Qualcuno mi spiega xké non è necessario coprire la differenza tra il prezzo di emissione delle obbligazioni e il il valore nominale delle azioni attribuite in conversione ma è sufficiete che tale Ultimo valore non ecceda il credito spettante all'obbligazionista in caso di mancata conversione?  

Mi chiedo se emetto un prestito obbligazionario convertibile in azioni per euro 15 ma viene pagato 10 xké in caso di mancata conversione in rimborso spettante è sempre 15 ?? Xké 10 è il capitale ma 5 sono gli interessi ??

Aiuto !!

 

Ciao, penso di aver capito quel che dici, se posso darti un consiglio, per semplificare la comprensione della massima 61 di milano, devi inserire un ulteriore elemento: il valore nominale delle obbligazioni sottoscritte.

Gli elementi da prendere in considerazione sono: prezzo emissione, valore nom obbl conv, valore nom azioni.

Disaggio: prezzo emissione inferiore al valore nom obbl conv.

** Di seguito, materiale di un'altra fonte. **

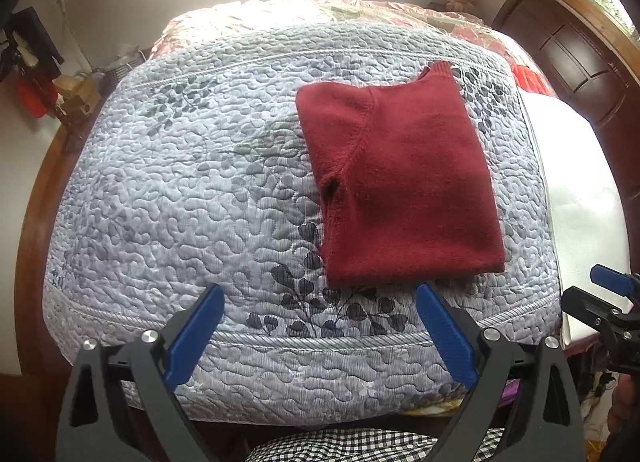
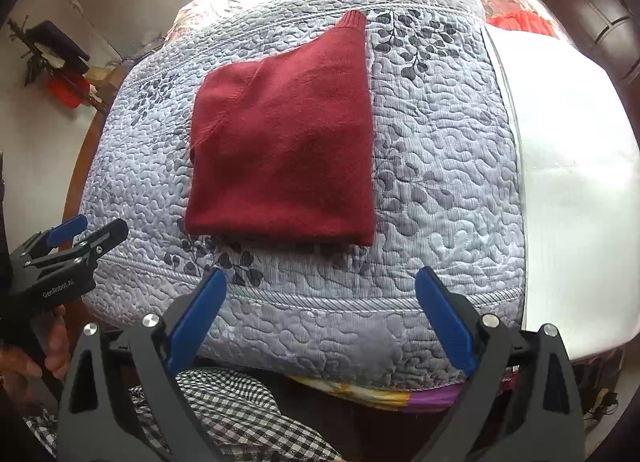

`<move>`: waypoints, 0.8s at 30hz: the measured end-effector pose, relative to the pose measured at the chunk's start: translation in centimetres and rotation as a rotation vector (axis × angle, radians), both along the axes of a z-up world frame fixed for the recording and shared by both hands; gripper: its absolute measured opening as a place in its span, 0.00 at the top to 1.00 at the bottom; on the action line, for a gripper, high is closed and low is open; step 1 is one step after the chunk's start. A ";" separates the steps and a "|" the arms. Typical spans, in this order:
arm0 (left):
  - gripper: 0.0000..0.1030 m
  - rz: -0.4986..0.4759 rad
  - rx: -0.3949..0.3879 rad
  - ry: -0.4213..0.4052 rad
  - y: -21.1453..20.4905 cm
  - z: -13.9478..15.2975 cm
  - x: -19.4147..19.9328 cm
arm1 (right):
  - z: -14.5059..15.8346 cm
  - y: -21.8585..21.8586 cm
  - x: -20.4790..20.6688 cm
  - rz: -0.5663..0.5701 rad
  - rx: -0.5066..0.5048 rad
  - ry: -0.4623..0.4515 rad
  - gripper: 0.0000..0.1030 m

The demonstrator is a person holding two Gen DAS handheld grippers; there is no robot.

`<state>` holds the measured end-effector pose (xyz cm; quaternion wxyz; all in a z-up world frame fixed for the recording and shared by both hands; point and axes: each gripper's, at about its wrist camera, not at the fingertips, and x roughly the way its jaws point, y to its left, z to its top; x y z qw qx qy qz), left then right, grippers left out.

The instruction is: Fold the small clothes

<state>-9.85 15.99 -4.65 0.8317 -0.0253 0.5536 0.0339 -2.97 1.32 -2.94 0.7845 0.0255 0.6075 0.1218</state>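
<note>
Folded red sweater flat on quilt, just beyond left gripper and right gripper, both released, empty.

Each gripper is black, with two long triangular arms that carry ribbed blue pads on their inner faces. The left gripper shows round silver screw heads at the arm pivots and triangular cut-outs in the outer plates. The right gripper has the same build: blue pads, silver screws, cut-out plates. Seen from the side, the left gripper's black body bears white lettering, "GenRoboAI" as far as it can be read, and small screws along its linkage. The person wears a black-and-white checked garment, visible below the grippers.
</note>
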 end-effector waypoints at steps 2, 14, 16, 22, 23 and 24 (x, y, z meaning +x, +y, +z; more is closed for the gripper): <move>0.06 0.005 0.000 -0.002 0.1 0.1 -0.2 | 0.3 0.1 -0.2 0.004 0.006 -0.004 0.08; 0.05 0.019 -0.002 -0.008 0.0 0.6 -0.7 | 1.0 1.6 -0.5 0.040 0.017 -0.019 0.08; 0.05 0.021 -0.001 -0.006 0.0 0.6 -0.7 | 1.0 1.6 -0.5 0.040 0.011 -0.022 0.08; 0.05 0.019 0.002 0.003 0.0 0.4 -0.6 | 0.8 1.7 -0.4 0.042 0.002 -0.016 0.08; 0.05 0.018 0.002 0.005 0.0 0.3 -0.6 | 0.7 1.8 -0.4 0.043 0.000 -0.014 0.08; 0.04 0.017 0.002 0.008 0.0 0.2 -0.6 | 0.6 1.8 -0.4 0.044 -0.001 -0.012 0.08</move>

Gli obbligazionisti hanno diritto al rimborso delle obbligazioni sottoscritte in base al loro valore nominale, non in base a quanto le hanno pagate.

Pertanto, secondo Milano, se il valore nominale delle obbligazioni (che rappresenta un debito della società verso l'obbligazionista) è pari al valore nominale delle azioni da assegnare in conversione (per le quali vi sarebbe un credito della società verso l'obbligazionista pari al valore nominale), allora  con l'esercizio della conversione si elidono le corrispondenti poste passive-attive e non c'è alcun problema.